## Work to be completed
In the material below, print every line exactly and omit the pictures.

## The data
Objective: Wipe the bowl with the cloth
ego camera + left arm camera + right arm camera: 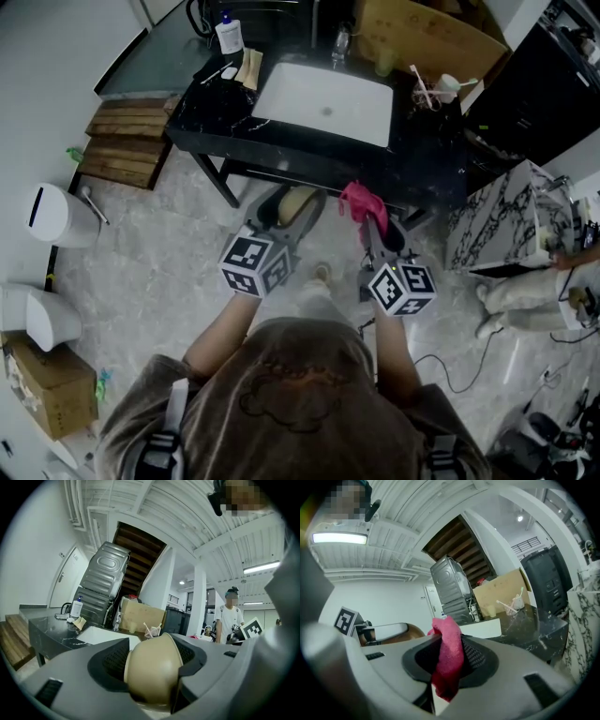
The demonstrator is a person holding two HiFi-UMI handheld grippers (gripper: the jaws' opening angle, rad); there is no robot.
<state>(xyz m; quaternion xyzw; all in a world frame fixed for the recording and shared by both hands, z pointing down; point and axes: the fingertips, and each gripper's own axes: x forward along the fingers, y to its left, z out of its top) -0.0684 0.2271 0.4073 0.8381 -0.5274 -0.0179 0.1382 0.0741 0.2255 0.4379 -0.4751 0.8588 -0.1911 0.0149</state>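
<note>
Bowl (152, 667) location: lower centre of the left gripper view, clamped between the two jaws of the left hand-held gripper (152, 654). The bowl is tan, smooth-walled and rounded. Its curved outer wall faces the camera and its thin rim is turned toward the right-hand jaw. Both jaws are grey moulded plastic fitted with black ribbed pads, and the pads press on the bowl from either side.

Cloth (446, 660) location: lower centre of the right gripper view, pinched between the closed jaws of the right hand-held gripper (449, 663). The cloth is pink-red with a soft, fuzzy surface, bunched into a narrow vertical fold. Its upper end stands above the pads and its lower end hangs below them.

In the head view both hand-held grippers are held in the air at centre frame, side by side, over a pale marbled tile floor (169, 272). Bowl and cloth are near each other but apart.

The bench (211, 108) fills the upper centre of the head view, just beyond the grippers. Its top is black with white veining and stands on dark legs. A white rectangular sink (323, 101) is set into the top. A white pump bottle (229, 35) stands at the bench's upper left corner. Slatted wooden steps (127, 141) lie at the left of the bench, and a cardboard box (42, 384) sits at the lower left of the frame.
</note>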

## Written answer
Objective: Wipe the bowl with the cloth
ego camera + left arm camera + right arm camera: 
The demonstrator is a person holding two HiFi-UMI handheld grippers (gripper: the jaws' opening angle, rad); there is no robot.
<state>(xyz m; quaternion xyzw; all in a world frame fixed for the recording and shared by both hands, z pointing down; point and axes: the fingertips, and each gripper's own axes: x forward along the fingers, y to its left, z out of its top) -0.0684 0.2271 0.4073 0.8381 -0.5274 -0.0179 0.1382 0.0741 0.2255 0.4379 -0.4751 0.8588 -0.1911 0.0149</state>
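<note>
Bowl (152, 667) location: lower centre of the left gripper view, clamped between the two jaws of the left hand-held gripper (152, 654). The bowl is tan, smooth-walled and rounded. Its curved outer wall faces the camera and its thin rim is turned toward the right-hand jaw. Both jaws are grey moulded plastic fitted with black ribbed pads, and the pads press on the bowl from either side.

Cloth (446, 660) location: lower centre of the right gripper view, pinched between the closed jaws of the right hand-held gripper (449, 663). The cloth is pink-red with a soft, fuzzy surface, bunched into a narrow vertical fold. Its upper end stands above the pads and its lower end hangs below them.

In the head view both hand-held grippers are held in the air at centre frame, side by side, over a pale marbled tile floor (169, 272). Bowl and cloth are near each other but apart.

The bench (211, 108) fills the upper centre of the head view, just beyond the grippers. Its top is black with white veining and stands on dark legs. A white rectangular sink (323, 101) is set into the top. A white pump bottle (229, 35) stands at the bench's upper left corner. Slatted wooden steps (127, 141) lie at the left of the bench, and a cardboard box (42, 384) sits at the lower left of the frame.
</note>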

This answer is complete as written.